## Supplied data:
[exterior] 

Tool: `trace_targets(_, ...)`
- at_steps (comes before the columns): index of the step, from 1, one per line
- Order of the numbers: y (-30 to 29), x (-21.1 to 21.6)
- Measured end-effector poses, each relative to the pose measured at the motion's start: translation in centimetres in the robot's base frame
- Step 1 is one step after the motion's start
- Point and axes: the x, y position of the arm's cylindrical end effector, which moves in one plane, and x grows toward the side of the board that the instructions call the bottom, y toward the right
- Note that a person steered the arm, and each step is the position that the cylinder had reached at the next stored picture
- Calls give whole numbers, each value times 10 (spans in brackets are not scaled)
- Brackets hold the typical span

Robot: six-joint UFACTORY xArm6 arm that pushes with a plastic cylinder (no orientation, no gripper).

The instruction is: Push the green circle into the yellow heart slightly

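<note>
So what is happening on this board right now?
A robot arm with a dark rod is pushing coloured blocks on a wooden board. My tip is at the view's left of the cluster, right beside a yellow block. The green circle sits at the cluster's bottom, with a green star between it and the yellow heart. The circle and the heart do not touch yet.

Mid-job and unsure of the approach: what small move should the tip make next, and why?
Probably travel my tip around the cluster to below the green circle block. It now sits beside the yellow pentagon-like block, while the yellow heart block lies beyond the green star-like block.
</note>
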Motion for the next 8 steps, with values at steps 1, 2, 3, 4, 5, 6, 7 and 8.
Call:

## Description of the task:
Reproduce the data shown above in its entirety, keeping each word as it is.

## Solution:
[exterior] 

Tool: `trace_targets(_, ...)`
- at_steps (comes before the columns): index of the step, from 1, one per line
- Order of the numbers: y (-30 to 29), x (-21.1 to 21.6)
- Measured end-effector poses, each relative to the pose measured at the motion's start: translation in centimetres in the robot's base frame
- Step 1 is one step after the motion's start
- Point and axes: the x, y position of the arm's cylindrical end effector, which moves in one plane, and x grows toward the side of the board that the instructions call the bottom, y toward the right
- Note that a person steered the arm, and each step is the position that the cylinder had reached at the next stored picture
- Calls give whole numbers, each value times 10 (spans in brackets are not scaled)
- Brackets hold the typical span

Robot: six-joint UFACTORY xArm6 arm that pushes with a plastic cylinder (no orientation, no gripper).

The instruction is: Push the green circle into the yellow heart slightly

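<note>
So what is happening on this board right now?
A robot arm with a dark rod is pushing coloured blocks on a wooden board. My tip is at the view's left of the cluster, right beside a yellow block. The green circle sits at the cluster's bottom, with a green star between it and the yellow heart. The circle and the heart do not touch yet.

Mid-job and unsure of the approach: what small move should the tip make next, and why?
Probably travel my tip around the cluster to below the green circle block. It now sits beside the yellow pentagon-like block, while the yellow heart block lies beyond the green star-like block.
</note>
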Motion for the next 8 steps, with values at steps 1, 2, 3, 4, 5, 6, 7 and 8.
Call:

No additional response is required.